For those places that are eager to attract digital nomads, it makes perfect sense to develop a special visa for remote workers. But for many developed countries (like much of Europe) there is no real need or desire to draw in more immigrants who are only nominally interested in long-term integration into the country and the society.


----------



## EuroTrash

It's interesting to get different perspectives on immigration and the role of immigrants in a country.

I think it's the case in many countries that being issued with a visa and allowed to work there, does not immediately put you on the same footing as citizens and long term residents. In the UK for example I believe immigrant workers have to pay a pretty steep health surcharge over and above the contributions that all workers pay. I remember a lot of bitter criticism over the fact that the overseas NHS workers who got Britain through Covid, had to pay for the privilege of doing so. And I also believe that in the UK, in some cases at least, a foreign worker's visa is tied to that particular job.

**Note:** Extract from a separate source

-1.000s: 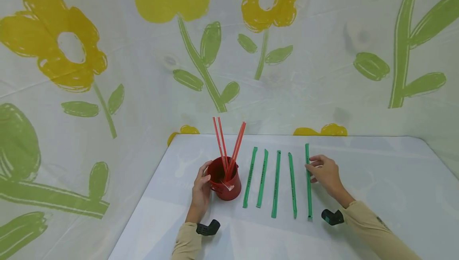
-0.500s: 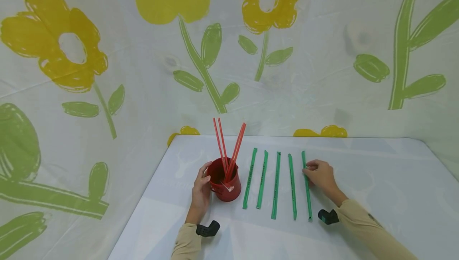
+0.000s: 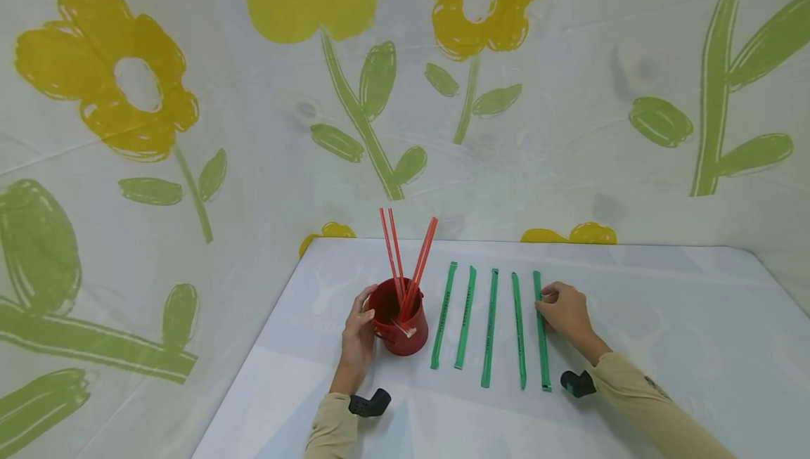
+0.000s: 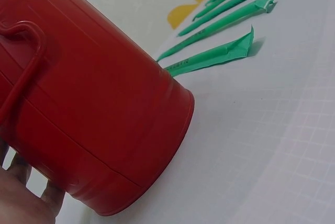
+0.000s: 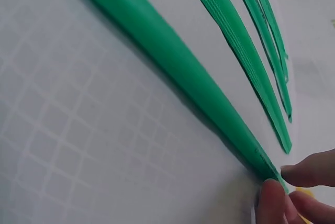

If they lose or leave that job, they lose their right to be in the UK. Hence there is no possibility of claiming benefits except in exceptional cases, and they are at the employer's mercy.

I don't actually have any issue with a country putting its own citizens and long term residents first, up to a point, and managing immigration to benefit the country and its citizens. That's the government's job, it's what the president/prime minister or whatever is elected by its citizens to do. I think that as immigrants in France we have to accept that, after all it us that wanted to come here, France didn't (in most cases) ask us to come. We came on France's terms and conditions to meet a need that France has not vice versa

Is the French mentality and bureaucracy destroying the nation, well people have been saying this for a long time haven't they, or at least they say it's holding France back. And yet, it's this traditional French mentality and bureaucracy that is what France as it is today has been built on, and it seems to be a solid foundation because France hasn't fallen to pieces yet. It's not perfect, very far from it, but then where is. I think relative newcomers often go through a phase of identifying what is wrong and wondering why nobody fixes it. It seems so glaringly obvious, you need to get rid of all the red tape and make things easier and more flexible and be more dynamic, or as you say more ambitious and creative. I know I went through that phase. But then you realise that changing x y or z would have a ripple effect and you would have to change something else to get some kind of balance back, and then something else, and then something else. What you would end up with would no longer be France as we know it, which you might think would be a good thing but in the process you would have lost the positives that are, arguably, France's particular strengths. There is a saying, Never take a fence down until you know why it was put up. So if you are going to get rid of this or that restriction or piece of red tape, think carefully about what its purpose is, who or what is it protecting, what potential abuse is it stopping and what consequences will there be if you remove it. To trot out another cliché, there are two sides to every coin. Ambition is a good thing on the face of it, but the flipside of encouraging too much ambition is that it tends to be about personal achievement and ambitious people often to get to the top by stepping on the more vulnerable people if there is nothing to stop them.

So in theory I think it's good, globally speaking, that France is as it is, pushing the top end of the low/high regulation spectrum, because it widens individuals' choice. If they - be they native French or an immigrant who came here to see what was on offer - don't like it, there are other countries that see things differently that may suit them better. I would hate to see all countries follow the same model with the same priorities and the same rules, where's the interest in that?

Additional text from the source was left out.